The Preparation of Spatial CLUP Data
In the ‘Search-for-Data’ process, there will be instances wherein primary data gathering of spatial features will be done. It is recommended that a GPS be used in this activity. Chapter 4.19 in the Toolbox will show what to do in this case. There will also be analogue spatial data (paper drawn maps) that must be transformed into digital format. The process of capturing, processing and converting analogue spatial data into digital format is the same whether it is for basemap purposes or other maps for the CLUP. Chapter 4.21 will discuss these matters.

GIS technology has broadened our view of a map. Instead of a static entity, a map is now a dynamic presentation of geographic data. The advantages are outstanding but there are also risks involved. In this case study, the importance of observing positional accuracy between the input data and the end product in the form of a CLUP map is shown.

Chapter 4 in the Toolbox provides some metadata specifications for some of the data, but a lot more needs to be done to assist the planner. The source maps, in order to be useful in a CLUP GIS database, must be transformed into a digital layer. However, data from paper format will only be converted into digital format.
Scanning and georeferencing are discussed in Chapter 4.21 where acceptance and accuracy should be observed in these processes. It is likely that errors inherent in the paper source will be also be transferred to the digital form including any errors that might have been incurred during scanning and georeferencing processes. The accuracy of the digital data will depend on the accuracy of the secondary source, and comparison would only be between secondary data sources. The way how to treat errors between primary and secondary sources will be discussed in the Toolbox.

How much error (errors from source and from scanning and georeferencing) is acceptable? The answer depends on how much accuracy the secondary source can provide. If the accuracy of a secondary source is not known, the data could be compared with other secondary sources which have similar features that are comparable.

However, one must be cautious in comparing data. Most secondary source data done manually would contain a lot of errors. It is also possible that there are secondary sources which were produced digitally like orthophotos and GPS surveys. These sources would have greater accuracy than all other secondary sources, and these secondary source data will have to be evaluated differently.

Lessons Learned The spatial data, especially the data for the Base Map:

1. must be captured with agreed and acceptable (positional) accuracy;
2. must be properly georeferenced;
3. must be defined in the right projection;
4. must have enough information about how it was prepared (metadata)

It should not be expected of a planner to be able to assess whether ‘technicalities regarding the cartography’ are properly set from the beginning. There should be enough guaranties for the planner that the data has a workable standard so he can focus on his professional task, which is the actual planning and the preparation of the CLUP.

Metadata

Metadata is the term used to describe the summary information or characteristics of a set of data or "data about data".

Metadata can be defined as geospatial data describing its characteristics in terms of content, quality, processing history, format etc, into a common set of terms and definitions. In simple words, metadata is “data about data”. A map legend on a paper map is a type of metadata that describes the different map elements, publishing date, projection and coordinate system, etc.

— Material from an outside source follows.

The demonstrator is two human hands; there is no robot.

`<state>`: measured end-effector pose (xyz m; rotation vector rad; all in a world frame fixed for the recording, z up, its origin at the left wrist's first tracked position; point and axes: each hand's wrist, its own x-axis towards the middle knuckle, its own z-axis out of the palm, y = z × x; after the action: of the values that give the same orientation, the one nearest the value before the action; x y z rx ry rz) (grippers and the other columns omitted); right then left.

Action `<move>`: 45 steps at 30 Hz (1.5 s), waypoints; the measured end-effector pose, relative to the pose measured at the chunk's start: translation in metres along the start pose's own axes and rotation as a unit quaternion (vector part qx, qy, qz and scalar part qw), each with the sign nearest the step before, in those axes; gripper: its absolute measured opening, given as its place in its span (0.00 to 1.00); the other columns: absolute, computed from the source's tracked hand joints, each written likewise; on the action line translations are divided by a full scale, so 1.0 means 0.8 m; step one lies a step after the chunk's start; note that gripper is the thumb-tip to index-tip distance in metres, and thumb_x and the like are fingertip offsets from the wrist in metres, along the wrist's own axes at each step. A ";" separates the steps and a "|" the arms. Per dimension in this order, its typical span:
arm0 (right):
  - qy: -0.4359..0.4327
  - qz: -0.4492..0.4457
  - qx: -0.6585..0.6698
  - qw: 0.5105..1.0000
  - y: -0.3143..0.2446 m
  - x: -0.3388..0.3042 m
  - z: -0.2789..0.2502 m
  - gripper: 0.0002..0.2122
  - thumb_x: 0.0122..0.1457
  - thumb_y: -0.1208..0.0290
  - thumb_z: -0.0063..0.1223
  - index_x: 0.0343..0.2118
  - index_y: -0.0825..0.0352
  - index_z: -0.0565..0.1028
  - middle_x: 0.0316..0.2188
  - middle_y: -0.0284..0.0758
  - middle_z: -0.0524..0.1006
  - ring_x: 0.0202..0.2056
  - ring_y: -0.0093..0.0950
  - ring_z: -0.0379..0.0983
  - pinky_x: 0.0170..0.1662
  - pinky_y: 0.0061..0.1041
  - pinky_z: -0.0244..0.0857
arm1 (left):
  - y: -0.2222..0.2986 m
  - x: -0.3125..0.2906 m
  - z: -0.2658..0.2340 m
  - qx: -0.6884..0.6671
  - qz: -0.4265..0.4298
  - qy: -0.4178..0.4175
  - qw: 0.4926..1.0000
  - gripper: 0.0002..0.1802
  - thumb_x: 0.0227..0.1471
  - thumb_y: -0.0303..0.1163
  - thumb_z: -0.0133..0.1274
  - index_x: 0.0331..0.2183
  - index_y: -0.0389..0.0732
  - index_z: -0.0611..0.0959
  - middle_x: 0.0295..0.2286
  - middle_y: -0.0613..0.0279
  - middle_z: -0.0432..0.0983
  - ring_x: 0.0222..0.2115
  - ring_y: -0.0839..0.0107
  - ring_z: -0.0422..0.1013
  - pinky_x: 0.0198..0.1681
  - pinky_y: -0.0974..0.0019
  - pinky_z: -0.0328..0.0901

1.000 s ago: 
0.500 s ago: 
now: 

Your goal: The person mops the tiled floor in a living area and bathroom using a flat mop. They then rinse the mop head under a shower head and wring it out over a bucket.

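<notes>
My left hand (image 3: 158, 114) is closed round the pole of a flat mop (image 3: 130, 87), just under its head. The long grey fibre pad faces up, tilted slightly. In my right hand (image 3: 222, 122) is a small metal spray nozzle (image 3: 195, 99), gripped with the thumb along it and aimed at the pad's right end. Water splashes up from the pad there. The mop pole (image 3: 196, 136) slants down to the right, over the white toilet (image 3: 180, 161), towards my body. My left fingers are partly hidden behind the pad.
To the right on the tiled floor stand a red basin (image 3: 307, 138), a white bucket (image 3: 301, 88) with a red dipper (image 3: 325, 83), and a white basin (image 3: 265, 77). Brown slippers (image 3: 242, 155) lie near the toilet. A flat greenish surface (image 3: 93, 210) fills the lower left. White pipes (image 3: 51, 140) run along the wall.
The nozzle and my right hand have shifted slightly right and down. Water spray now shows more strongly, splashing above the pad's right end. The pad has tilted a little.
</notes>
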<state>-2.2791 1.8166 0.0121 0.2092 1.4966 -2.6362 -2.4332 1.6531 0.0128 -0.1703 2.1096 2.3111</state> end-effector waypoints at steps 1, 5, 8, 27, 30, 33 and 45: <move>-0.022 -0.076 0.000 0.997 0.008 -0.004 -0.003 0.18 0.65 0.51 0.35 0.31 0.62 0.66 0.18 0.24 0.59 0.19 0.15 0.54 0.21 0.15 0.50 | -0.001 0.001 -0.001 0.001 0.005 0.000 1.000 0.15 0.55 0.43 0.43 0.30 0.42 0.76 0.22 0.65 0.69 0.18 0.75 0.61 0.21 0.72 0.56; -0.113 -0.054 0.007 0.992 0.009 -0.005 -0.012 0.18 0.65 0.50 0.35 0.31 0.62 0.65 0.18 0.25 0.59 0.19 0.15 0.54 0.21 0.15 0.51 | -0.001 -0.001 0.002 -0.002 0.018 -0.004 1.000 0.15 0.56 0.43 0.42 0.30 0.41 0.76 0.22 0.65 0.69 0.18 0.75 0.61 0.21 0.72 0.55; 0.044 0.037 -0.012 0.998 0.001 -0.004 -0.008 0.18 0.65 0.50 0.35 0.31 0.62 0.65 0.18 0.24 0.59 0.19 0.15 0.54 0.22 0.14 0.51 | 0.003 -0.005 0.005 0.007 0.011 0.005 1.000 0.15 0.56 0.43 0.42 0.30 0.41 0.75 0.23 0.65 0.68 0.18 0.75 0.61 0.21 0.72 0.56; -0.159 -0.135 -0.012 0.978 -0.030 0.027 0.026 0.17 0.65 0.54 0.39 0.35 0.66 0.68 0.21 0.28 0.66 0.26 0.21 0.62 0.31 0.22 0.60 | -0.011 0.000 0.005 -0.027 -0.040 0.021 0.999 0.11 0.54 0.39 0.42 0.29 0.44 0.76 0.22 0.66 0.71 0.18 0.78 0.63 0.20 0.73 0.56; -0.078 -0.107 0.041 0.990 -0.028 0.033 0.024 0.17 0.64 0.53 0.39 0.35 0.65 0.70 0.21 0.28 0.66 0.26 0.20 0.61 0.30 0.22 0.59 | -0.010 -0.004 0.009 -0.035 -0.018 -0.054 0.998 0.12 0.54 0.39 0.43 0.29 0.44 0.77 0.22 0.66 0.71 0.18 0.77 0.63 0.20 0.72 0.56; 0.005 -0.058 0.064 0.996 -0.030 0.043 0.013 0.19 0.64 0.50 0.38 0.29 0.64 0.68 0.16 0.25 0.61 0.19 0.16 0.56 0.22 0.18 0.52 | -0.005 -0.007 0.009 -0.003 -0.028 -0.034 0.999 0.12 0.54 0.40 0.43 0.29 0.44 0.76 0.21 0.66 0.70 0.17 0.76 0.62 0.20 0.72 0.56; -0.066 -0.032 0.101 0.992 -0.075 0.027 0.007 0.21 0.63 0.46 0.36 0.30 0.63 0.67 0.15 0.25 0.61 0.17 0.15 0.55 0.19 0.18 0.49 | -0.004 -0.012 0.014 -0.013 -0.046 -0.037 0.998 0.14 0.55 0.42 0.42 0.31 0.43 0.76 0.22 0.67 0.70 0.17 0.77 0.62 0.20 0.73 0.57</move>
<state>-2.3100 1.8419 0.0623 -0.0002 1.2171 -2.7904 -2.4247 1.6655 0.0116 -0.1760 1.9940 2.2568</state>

A common perception of GIS data is that it consists of two parts: spatial data (coordinates and topology), and attribute data (descriptive information). However, without proper documentation, GIS data will remain incomplete. It is thus equally important that GIS data also includes a metadata component. Metadata creation is typically considered to be an obligation of the data producer. The data user needs metadata to determine whether or not a particular data set exists, and to decide whether or not the data is appropriate for use. Proper metadata should describe the who, what, when, where, why and how regarding all aspects of a GIS data set.

The use or creation of Metadata is often ignored or avoided. However, with the rise in use of digital data, the advantage of including metadata for datasets is increasingly recognized. Whereas cartographers rigidly provided metadata within a paper map’s legend, the evolution of computers and GIS has seen a decline in this practice. As organizations start to recognize the value of this ancillary information, they often begin to look at incorporating metadata collection within the data management process.

Metadata helps people who use geo spatial data find the data they need and determine the best way to use it. Metadata benefits the data-producing organization as well. As personnel change in an organization, undocumented data may lose their value. Incoming and newcomer staff may have little understanding of the contents and uses for a digital database and may find they can't trust results generated from these data. Lack of knowledge about other organizations' data can lead to duplication of effort. It may seem burdensome to add the cost of generating metadata to the cost of data collection, but in the long run the value of the data depends on its documentation.

In the GIS Cookbook there are Metadata Specifications and Standards for the attributes as well as the spatial datasets.

What Are Standards and Why Use Them?

The benefits of using GIS will be truly achieved once data is shared and exchanged between and among producers and users of geographic data. A prerequisite for such cooperation should be the capability of reading and interpreting the data among the exchanging entities. One basic condition is to standardize data, technically and conceptually

Paper Maps Means Conceptual Standards As Well The printed map, in itself, represents a standardized way of describing geographic information. With our knowledge, experience and intuition we understand a meaning, an image and properties of that road which is described with a certain symbol. It works pretty well as long as we deal with a certain map category. The problem is that the important aspects can easily draw in all information on the maps when performing analysis procedures by using a number of different thematic maps.

Computer Assistance Will Increase the Demands for Systematic Management of Data When changing to the digital world, there is a need to describe the tasks in a logical manner to get the computer to do what we want.

A Corporate Language GIS, as well as our own language, is created to transfer and disseminate information. A corporate language consists of a corporate vocabulary and a corporate grammar. In the computer world we talk about corporate feature names, feature definitions, attribute lists and uniformly defined data format and data base design. This is standardization.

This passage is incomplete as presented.